If you go fishing enough times, you will hook yourself. It takes only a second of inattention or some unusual motion of you, the fish, or even your tackle, to impale yourself. Hands are most often the on the receiving end of the point of the hook, but some of us have been hooked in many other places.

Sticking the point of a hook a little ways into a finger is common and is not much of a problem. But if the hook goes in past the barb it gets interesting. Barbs are on hooks so they don’t pull out of a fish’s mouth easily. Same thing works for your body.

My first memory of a hook that would not come out easily did not happen to me, but I caused it. Uncle Mayhu, Uncle Adron and I were fishing Usury’s pond in a jon boat. I was in the middle, a dangerous place for an eight-year-old.

I made a cast with a Crème pre-rigged worm. Those worms had three hooks in them attached to each other by a line. At least I tried to cast, the worm ended up as a decoration on Uncle Mayhu left ear. All three hooks were in well past the barb.

There was a lot of blood even before Uncle Adron took his pliers, cut the hooks and pushed the hooks the rest of the way through to get them out. And it did not stop us from fishing the rest of the day, although I didn’t have another plastic worm to use!

If possible and you can do it, cutting the hook and pushing it on through is good way to get a hook out. But its painful, and not always possible.

Two times I have had to go to the emergency room to have hooks removed. The first I was in my early 20s and fishing by myself at Clarks Hill from our ski boat. I cast a Little Cleo spoon and hung it in a bush. Since it was hot I was fishing without a shirt.

I snatched the rod tip to get the spoon loose, and it worked. The next thing I knew I felt a sting on my right side just below my ribs. When I looked down the spoon was hanging there. One of the treble hooks had disappeared into me and the other two were pressed flat, firmly against my skin.

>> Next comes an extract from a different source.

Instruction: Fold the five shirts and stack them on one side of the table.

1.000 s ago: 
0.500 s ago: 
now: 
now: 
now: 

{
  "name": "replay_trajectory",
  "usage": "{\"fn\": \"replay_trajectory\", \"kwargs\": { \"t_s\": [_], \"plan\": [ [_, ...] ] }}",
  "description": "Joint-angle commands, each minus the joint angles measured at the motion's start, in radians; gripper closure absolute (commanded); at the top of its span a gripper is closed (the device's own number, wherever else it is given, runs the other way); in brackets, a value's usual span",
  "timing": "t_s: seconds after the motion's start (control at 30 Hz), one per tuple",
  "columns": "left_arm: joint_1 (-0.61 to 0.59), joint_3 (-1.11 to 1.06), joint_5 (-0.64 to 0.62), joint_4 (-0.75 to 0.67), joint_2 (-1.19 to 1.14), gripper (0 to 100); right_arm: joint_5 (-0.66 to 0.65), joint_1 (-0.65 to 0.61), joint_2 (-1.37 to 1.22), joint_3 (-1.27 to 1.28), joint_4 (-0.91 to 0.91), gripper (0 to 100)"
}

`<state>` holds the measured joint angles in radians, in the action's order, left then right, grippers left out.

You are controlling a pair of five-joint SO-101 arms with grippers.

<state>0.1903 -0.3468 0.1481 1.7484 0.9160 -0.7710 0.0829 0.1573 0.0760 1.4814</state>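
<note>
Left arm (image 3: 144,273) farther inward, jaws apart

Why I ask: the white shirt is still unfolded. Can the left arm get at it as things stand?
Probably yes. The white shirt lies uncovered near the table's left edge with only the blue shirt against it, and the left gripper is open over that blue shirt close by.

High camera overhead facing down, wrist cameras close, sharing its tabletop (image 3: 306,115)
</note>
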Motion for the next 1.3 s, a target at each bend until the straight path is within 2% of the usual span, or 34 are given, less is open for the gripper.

It was weird, there was no pain. I cut my line, put the rod down and cranked the boat. I was fine until I got to the dock where mom was fishing. I stood up, pointed at the spoon, and almost fainted!

Since I had taught Life Science the year before, I knew there were some fairly important things not far under the skin where the hook disappeared. Mom took me to the emergency room where they numbed the area, slit the skin and fat and got the hook out. At least I was still able to use the bait!

The worst time was at West Point about 15 years ago. I had met a fisherman from Atlanta in my website chatroom and asked him to fish as my guest in a Sportsman Club Saturday night tournament. He met me at the ramp and we ran to a roadbed not far from Highland Marina.

On one of my first casts with a big crankbait I hooked a fish. When it got near the boat I started lifting it in. My rod loaded up and the fish came flying at my face. When I threw up my arms to protect my face, one of the hooks went into my wrist.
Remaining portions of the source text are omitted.